Department of Pharmaceutical Biosciences, Uppsala University, Uppsala, Sweden.
J Cheminform. 2010 Jun 30;2(1):5. doi: 10.1186/1758-2946-2-5.
QSAR is a widely used method to relate chemical structures to responses or properties based on experimental observations. Much effort has been made to evaluate and validate the statistical modeling in QSAR, but these analyses treat the dataset as fixed. An overlooked but highly important issue is the validation of the setup of the dataset, which comprises addition of chemical structures as well as selection of descriptors and software implementations prior to calculations. This process is hampered by the lack of standards and exchange formats in the field, making it virtually impossible to reproduce and validate analyses and drastically constrain collaborations and re-use of data.

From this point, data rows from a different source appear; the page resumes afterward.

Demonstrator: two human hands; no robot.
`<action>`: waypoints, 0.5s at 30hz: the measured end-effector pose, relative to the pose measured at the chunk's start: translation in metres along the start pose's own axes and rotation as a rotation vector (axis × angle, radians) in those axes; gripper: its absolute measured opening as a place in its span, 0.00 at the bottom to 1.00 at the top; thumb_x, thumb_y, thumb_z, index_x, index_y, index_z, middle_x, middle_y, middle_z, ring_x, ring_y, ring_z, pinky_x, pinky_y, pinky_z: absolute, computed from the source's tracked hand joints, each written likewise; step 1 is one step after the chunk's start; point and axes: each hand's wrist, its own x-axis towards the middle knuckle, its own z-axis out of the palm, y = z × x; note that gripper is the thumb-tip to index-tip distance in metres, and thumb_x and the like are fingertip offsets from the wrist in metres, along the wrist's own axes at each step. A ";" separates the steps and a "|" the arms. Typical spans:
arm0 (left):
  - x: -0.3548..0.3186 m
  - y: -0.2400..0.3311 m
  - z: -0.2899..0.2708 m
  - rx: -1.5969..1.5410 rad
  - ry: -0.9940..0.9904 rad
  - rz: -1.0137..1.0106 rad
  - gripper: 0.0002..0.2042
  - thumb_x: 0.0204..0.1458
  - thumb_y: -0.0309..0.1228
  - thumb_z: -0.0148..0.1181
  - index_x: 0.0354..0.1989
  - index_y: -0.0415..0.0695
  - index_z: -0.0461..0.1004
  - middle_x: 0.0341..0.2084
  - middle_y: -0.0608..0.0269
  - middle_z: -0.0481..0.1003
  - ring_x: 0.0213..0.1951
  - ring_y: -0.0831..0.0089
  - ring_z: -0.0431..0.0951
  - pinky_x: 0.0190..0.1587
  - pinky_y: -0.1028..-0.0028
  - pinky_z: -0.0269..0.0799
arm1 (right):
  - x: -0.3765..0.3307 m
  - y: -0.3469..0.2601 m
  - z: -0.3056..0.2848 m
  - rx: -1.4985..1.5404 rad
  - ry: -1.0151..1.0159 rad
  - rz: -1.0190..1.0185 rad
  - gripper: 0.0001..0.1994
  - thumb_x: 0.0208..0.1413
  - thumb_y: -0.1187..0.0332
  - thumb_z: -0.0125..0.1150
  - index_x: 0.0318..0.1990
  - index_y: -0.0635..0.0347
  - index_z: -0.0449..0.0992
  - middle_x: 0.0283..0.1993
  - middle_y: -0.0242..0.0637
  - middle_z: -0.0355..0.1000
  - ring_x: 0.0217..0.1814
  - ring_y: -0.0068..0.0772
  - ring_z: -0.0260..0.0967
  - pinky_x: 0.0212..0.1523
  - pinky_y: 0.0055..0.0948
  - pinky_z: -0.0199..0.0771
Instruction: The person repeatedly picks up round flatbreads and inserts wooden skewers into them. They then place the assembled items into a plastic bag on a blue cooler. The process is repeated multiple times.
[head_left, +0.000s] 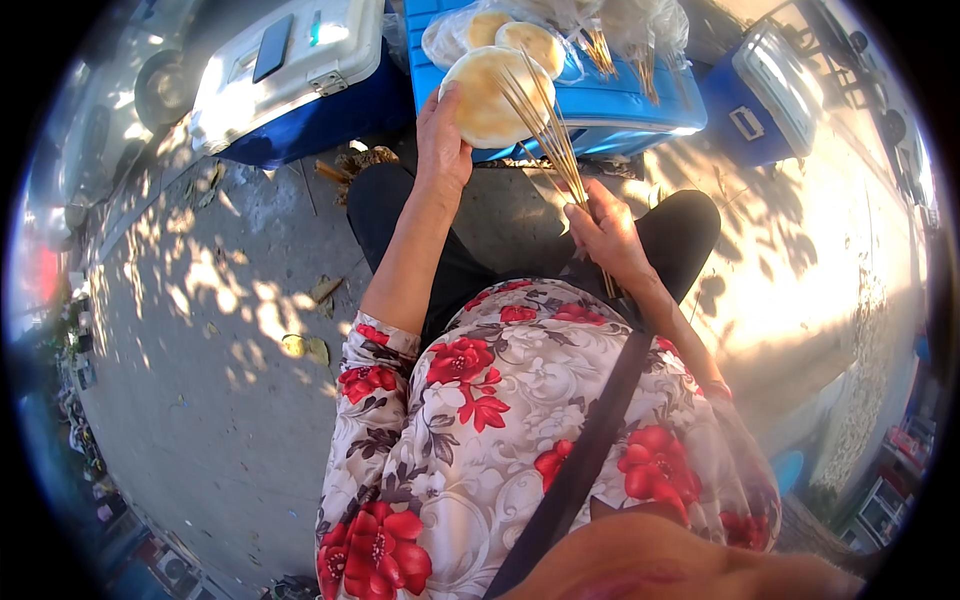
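My left hand (445, 145) grips the near left edge of a round, pale flatbread (488, 105) with a lightly browned middle. My right hand (612, 235) is closed around a bundle of thin wooden skewers (563, 158). Their upper ends fan out over the bread's right side; I cannot tell whether any of them pierce it. Just beyond, more flatbreads (533, 44) lie in clear plastic on a bright blue cooler lid (640, 112). Beside them, other skewers (598, 50) poke out of clear plastic bags.
A blue cooler with a white lid (350, 50) stands to the left, carrying a dark phone (272, 48). Another blue-and-white cooler (765, 95) is at the right. Dry leaves (318, 350) lie on the concrete floor (230, 420). My knees flank my hands.
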 end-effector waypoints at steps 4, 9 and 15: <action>-0.009 -0.015 0.006 -0.006 0.032 0.003 0.16 0.57 0.34 0.51 0.51 0.39 0.66 0.44 0.60 0.72 0.45 0.70 0.74 0.45 0.71 0.71 | 0.003 0.001 0.003 0.044 0.038 -0.008 0.15 0.59 0.72 0.47 0.53 0.62 0.66 0.21 0.24 0.59 0.19 0.13 0.56 0.17 0.17 0.58; -0.014 -0.018 0.010 0.027 -0.007 0.033 0.15 0.57 0.33 0.51 0.50 0.40 0.66 0.42 0.62 0.72 0.43 0.72 0.74 0.43 0.73 0.71 | 0.010 0.000 0.003 0.073 0.026 -0.057 0.14 0.59 0.72 0.48 0.51 0.64 0.66 0.21 0.24 0.60 0.20 0.13 0.55 0.20 0.18 0.58; -0.024 -0.023 0.019 0.062 0.006 0.020 0.14 0.57 0.33 0.51 0.50 0.41 0.66 0.42 0.63 0.72 0.42 0.73 0.74 0.42 0.74 0.71 | 0.021 0.002 0.002 0.097 0.028 -0.101 0.14 0.58 0.71 0.48 0.50 0.65 0.67 0.21 0.27 0.61 0.20 0.14 0.57 0.21 0.20 0.59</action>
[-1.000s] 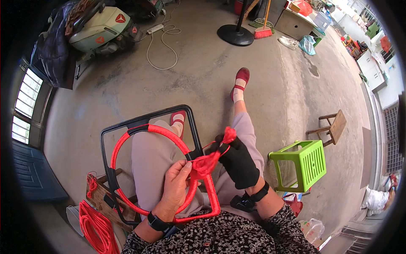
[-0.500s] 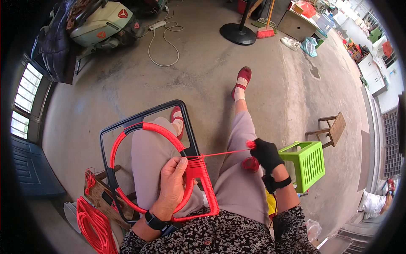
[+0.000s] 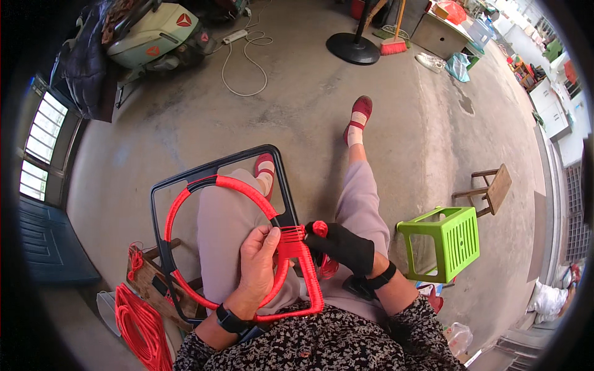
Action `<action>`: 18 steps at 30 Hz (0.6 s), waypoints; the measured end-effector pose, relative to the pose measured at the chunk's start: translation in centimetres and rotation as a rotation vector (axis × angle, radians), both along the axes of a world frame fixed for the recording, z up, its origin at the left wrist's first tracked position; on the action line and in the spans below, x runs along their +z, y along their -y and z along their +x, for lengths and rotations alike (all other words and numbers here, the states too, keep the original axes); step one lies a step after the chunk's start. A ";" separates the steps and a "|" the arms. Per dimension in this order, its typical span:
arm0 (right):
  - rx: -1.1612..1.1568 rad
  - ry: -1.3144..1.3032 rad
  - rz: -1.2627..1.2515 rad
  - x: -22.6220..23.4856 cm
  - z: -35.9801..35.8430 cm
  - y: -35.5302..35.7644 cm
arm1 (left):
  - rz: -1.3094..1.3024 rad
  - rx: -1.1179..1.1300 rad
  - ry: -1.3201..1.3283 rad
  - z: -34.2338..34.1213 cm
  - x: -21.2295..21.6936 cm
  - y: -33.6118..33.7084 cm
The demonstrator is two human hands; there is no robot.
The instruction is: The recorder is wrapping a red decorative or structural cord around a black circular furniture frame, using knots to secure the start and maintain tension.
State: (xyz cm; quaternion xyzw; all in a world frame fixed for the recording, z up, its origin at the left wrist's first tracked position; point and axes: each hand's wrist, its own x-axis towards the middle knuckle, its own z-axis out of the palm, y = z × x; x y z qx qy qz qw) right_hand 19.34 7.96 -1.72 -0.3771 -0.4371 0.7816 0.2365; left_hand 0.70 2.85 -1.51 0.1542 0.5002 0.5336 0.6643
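Observation:
A black metal frame [image 3: 210, 174] with a ring wrapped in red cord [image 3: 238, 185] rests across my lap. My left hand [image 3: 258, 263], bare with a black watch at the wrist, grips the wrapped ring and the woven red section [image 3: 292, 242] at the frame's right side. My right hand [image 3: 341, 246], in a black glove, sits right beside that woven section, closed on a small bundle of red cord [image 3: 320, 229]. More red cord hangs below the glove [image 3: 327, 267].
A coil of red cord [image 3: 141, 324] lies on the floor at lower left, beside a wooden piece [image 3: 148, 281]. To my right stand a green plastic stool [image 3: 450, 240] and a small wooden stool [image 3: 492, 188]. A fan base [image 3: 352, 47], a white cable [image 3: 244, 62] and a scooter [image 3: 154, 34] are farther off.
My right hand first pulled the red cord out to the right, drawing a taut strand, then came back to the frame's woven section. My left hand kept its grip on the ring.

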 end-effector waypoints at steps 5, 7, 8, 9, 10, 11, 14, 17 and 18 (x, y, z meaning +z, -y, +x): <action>-0.277 -0.105 -0.046 -2.4 1.0 0.0 | 0.024 0.048 0.046 -0.1 0.0 0.1; -0.404 -0.349 -0.178 -0.9 -0.1 0.1 | 0.027 0.026 0.058 -0.3 -0.3 0.2; -0.533 -0.595 -0.306 -0.4 -0.5 0.0 | 0.033 0.001 0.069 -0.3 -0.4 0.2; -0.473 -0.666 -0.340 -1.3 -0.3 -0.4 | 0.033 0.004 0.068 -0.3 0.0 0.3; -0.479 -0.663 -0.340 -2.5 0.0 -0.8 | 0.007 -0.010 0.078 -0.1 0.2 0.2; -0.458 -0.651 -0.379 -3.7 0.3 -1.1 | -0.019 -0.025 0.088 0.1 0.2 0.1; -0.401 -0.462 -0.314 -2.1 -0.7 -1.3 | -0.036 -0.023 0.056 0.1 -0.3 0.2; -0.095 0.171 -0.055 -0.2 -1.6 -1.5 | -0.044 -0.012 0.065 -0.1 -0.2 0.3; -0.094 0.174 -0.060 -0.2 -1.5 -1.4 | -0.048 -0.012 0.068 -0.1 -0.1 0.2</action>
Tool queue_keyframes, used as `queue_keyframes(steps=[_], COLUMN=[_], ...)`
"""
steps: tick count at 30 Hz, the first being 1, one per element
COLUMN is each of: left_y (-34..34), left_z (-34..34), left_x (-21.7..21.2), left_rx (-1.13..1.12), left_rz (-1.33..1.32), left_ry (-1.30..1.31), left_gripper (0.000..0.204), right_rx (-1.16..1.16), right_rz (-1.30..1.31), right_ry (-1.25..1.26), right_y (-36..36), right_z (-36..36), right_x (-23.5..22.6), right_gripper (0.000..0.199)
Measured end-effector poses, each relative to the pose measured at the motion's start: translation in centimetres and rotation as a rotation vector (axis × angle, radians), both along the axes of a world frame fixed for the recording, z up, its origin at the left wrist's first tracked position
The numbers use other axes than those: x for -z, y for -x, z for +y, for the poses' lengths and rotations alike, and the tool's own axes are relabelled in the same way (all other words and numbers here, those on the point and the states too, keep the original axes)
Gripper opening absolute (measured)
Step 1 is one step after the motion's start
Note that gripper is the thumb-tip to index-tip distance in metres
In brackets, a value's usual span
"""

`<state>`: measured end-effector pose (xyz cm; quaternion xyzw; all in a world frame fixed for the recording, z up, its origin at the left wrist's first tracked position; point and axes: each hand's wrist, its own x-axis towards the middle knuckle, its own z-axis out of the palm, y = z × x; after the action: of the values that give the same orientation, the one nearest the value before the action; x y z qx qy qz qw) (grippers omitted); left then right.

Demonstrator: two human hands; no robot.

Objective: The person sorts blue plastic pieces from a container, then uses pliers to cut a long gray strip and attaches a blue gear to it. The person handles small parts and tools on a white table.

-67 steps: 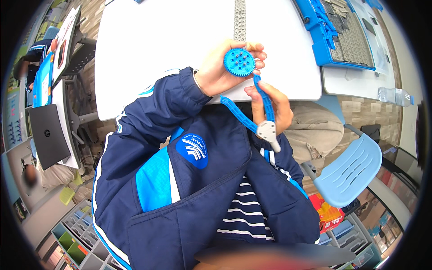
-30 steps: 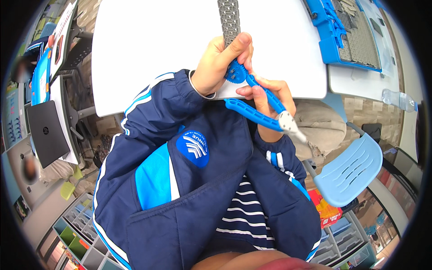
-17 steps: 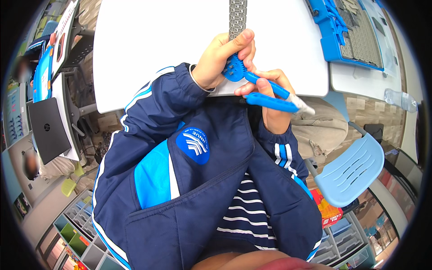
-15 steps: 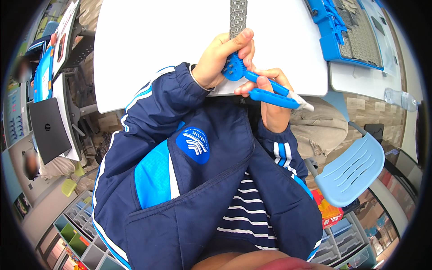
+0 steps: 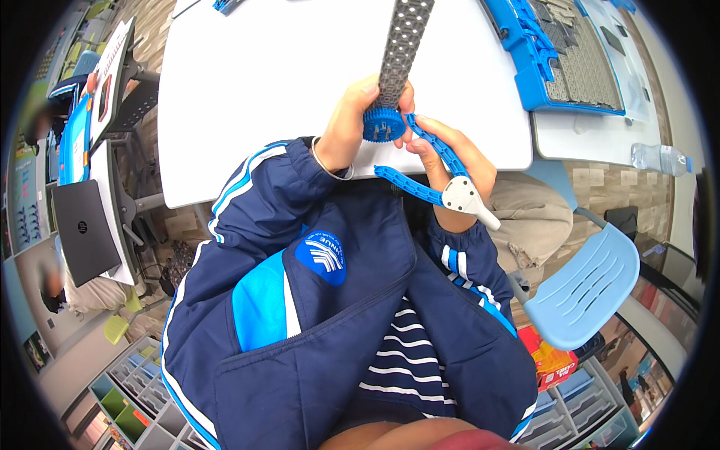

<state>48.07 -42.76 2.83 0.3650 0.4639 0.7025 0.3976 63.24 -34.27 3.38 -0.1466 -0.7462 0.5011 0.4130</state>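
My left hand (image 5: 346, 124) is closed round the lower end of a long grey perforated beam (image 5: 405, 46), which reaches away over the white table. A blue toothed gear (image 5: 383, 125) sits at the beam's near end, with small dark grey pins sticking out of its face. In my right hand (image 5: 466, 154) is a plier-like plastic tool with two blue handles (image 5: 409, 185) and a white head (image 5: 463, 196). Its handles stand wide apart, the upper one lying along my fingers with its tip close beside the gear. The white head points toward the lower right.
The white table (image 5: 247, 97) lies ahead of me. A blue case of grey parts (image 5: 574, 67) stands at the right, with a plastic bottle (image 5: 660, 160) nearby. A blue chair (image 5: 585, 285) is at my right. A black laptop (image 5: 84, 225) is at far left.
The tool's handles have spread apart and its white head has swung lower. The beam has tilted to the right, and the gear's pinned face has turned toward me.
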Motion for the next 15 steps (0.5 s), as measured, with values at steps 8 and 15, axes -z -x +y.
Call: queue_keyframes(steps=[8,15], left_y=[-0.2,-1.2], left_z=[-0.9,-1.8], left_x=[0.2,1.5], left_rx=[-0.072,-0.02], left_rz=[0.164,0.21], left_ry=[0.13,0.066], left_gripper=[0.066,0.059], right_rx=[-0.143,-0.18], right_rz=[-0.111,-0.222], right_ry=[0.317,0.615], right_y=[0.2,-0.3], right_z=[-0.2,-1.0], right_x=[-0.3,-0.1], right_gripper=[0.019,0.014])
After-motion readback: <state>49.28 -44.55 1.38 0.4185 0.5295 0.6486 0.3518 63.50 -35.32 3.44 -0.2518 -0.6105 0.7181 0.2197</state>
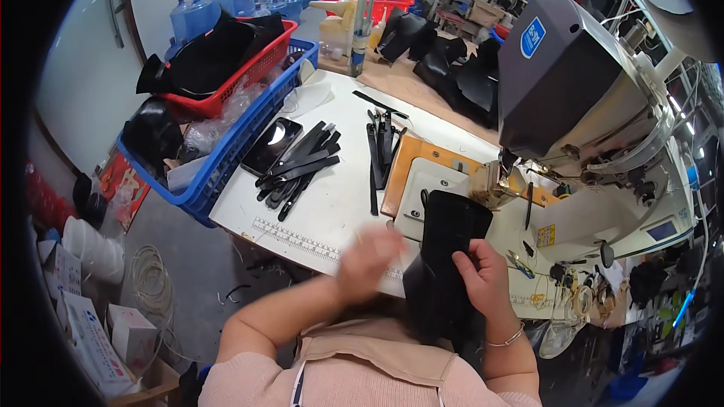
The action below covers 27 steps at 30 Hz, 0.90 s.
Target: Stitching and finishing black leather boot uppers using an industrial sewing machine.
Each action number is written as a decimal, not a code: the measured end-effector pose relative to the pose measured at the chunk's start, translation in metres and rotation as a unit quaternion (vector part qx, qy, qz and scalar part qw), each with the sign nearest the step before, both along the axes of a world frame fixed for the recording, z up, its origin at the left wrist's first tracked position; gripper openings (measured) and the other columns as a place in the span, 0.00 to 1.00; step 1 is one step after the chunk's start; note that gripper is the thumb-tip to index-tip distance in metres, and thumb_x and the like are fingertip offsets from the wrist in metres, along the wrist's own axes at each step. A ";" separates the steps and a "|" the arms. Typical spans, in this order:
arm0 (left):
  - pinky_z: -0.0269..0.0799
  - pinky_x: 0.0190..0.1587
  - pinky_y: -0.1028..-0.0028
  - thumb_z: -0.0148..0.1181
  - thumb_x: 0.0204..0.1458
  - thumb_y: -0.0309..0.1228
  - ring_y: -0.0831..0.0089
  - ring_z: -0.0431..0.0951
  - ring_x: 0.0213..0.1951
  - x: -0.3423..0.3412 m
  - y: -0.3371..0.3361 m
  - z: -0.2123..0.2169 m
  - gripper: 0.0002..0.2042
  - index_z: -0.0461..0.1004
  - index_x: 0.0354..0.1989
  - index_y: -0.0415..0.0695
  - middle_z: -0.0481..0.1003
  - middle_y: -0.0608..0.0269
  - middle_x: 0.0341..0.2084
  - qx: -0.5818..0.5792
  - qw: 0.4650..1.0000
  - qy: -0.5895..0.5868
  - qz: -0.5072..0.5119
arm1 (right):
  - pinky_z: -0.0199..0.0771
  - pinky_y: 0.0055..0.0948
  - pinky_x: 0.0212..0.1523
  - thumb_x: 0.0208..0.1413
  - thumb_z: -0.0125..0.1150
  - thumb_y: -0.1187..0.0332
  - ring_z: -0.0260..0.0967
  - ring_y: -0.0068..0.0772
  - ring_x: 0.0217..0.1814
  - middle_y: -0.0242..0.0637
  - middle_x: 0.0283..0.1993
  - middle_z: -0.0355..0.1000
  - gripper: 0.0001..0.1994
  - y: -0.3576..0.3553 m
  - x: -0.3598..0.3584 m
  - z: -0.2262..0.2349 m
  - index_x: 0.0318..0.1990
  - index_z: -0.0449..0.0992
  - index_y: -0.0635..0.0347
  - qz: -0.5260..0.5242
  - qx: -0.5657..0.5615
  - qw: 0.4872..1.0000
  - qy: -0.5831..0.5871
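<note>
My right hand point(483, 275) grips a black leather piece point(445, 256) by its right edge, holding it upright at the front of the white sewing table point(332, 203). My left hand point(369, 260) is blurred with motion just left of the piece, near the table's front edge; whether it holds anything cannot be told. Behind the piece stands the grey industrial sewing machine point(573, 83) with its needle area point(498, 181). A fan of black leather strips point(298, 169) lies to the left, beside a dark phone point(271, 143). More black strips point(381, 147) lie in the middle.
A blue crate point(226, 158) with a red basket point(241, 79) full of black material stands at the left. Black leather pieces point(452, 68) pile up on the far bench. Water bottles point(226, 0) stand at the back. Boxes point(90, 332) and cord coils sit on the floor at left.
</note>
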<state>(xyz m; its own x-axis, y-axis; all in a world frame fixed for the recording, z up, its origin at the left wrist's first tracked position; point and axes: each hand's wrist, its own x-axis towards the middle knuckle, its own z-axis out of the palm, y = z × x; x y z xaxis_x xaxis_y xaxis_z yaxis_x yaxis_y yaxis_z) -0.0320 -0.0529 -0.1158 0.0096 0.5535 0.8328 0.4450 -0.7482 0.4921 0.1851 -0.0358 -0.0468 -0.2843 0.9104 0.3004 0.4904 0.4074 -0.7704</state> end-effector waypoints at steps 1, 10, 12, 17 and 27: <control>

We present a step towards standardizing QSAR analyses by defining interoperable and reproducible QSAR datasets, consisting of an open XML format (QSAR-ML) which builds on an open and extensible descriptor ontology. The ontology provides an extensible way of uniquely defining descriptors for use in QSAR experiments, and the exchange format supports multiple versioned implementations of these descriptors. Hence, a dataset described by QSAR-ML makes its setup completely reproducible. We also provide a reference implementation as a set of plugins for Bioclipse which simplifies setup of QSAR datasets, and allows for exporting in QSAR-ML as well as old-fashioned CSV formats. The implementation facilitates addition of new descriptor implementations from locally installed software and remote Web services; the latter is demonstrated with REST and XMPP Web services.
Standardized QSAR datasets open up new ways to store, query, and exchange data for subsequent analyses. QSAR-ML supports completely reproducible creation of datasets, solving the problems of defining which software components were used and their versions, and the descriptor ontology eliminates confusions regarding descriptors by defining them crisply. This makes is easy to join, extend, combine datasets and hence work collectively, but also allows for analyzing the effect descriptors have on the statistical model's performance. The presented Bioclipse plugins equip scientists with graphical tools that make QSAR-ML easily accessible for the community.
QSAR 是一种广泛用于将化学结构与基于实验观察的响应或性质相关联的方法。人们已经付出了很大的努力来评估和验证 QSAR 中的统计建模,但这些分析将数据集视为固定的。一个被忽视但非常重要的问题是数据集设置的验证,这包括在计算之前添加化学结构以及选择描述符和软件实现。由于该领域缺乏标准和交换格式,使得分析和验证的重现以及分析和数据的极大限制合作和重用几乎成为不可能。
我们通过定义可互操作和可重复使用的 QSAR 数据集,朝着 QSAR 分析的标准化迈出了一步,该数据集由一个开放的 XML 格式(QSAR-ML)组成,该格式基于开放和可扩展的描述符本体论。该本体论为在 QSAR 实验中使用描述符提供了一种可扩展的方法,并且交换格式支持这些描述符的多个版本的实现。因此,由 QSAR-ML 描述的数据集使其设置完全可重现。我们还提供了一个 Bioclipse 的参考实现,作为一组插件,它简化了 QSAR 数据集的设置,并允许以 QSAR-ML 以及老式的 CSV 格式导出。该实现便于从本地安装的软件和远程 Web 服务添加新的描述符实现;后者通过 REST 和 XMPP Web 服务进行演示。
标准化的 QSAR 数据集为随后的分析开辟了存储、查询和交换数据的新途径。QSAR-ML 支持完全可重现的数据集创建,解决了定义使用的软件组件及其版本的问题,并且描述符本体论通过清晰地定义描述符消除了描述符的混淆。这使得加入、扩展、组合数据集并进行集体工作变得容易,也允许分析描述符对统计模型性能的影响。所提出的 Bioclipse 插件为科学家提供了图形工具,使社区更容易访问 QSAR-ML。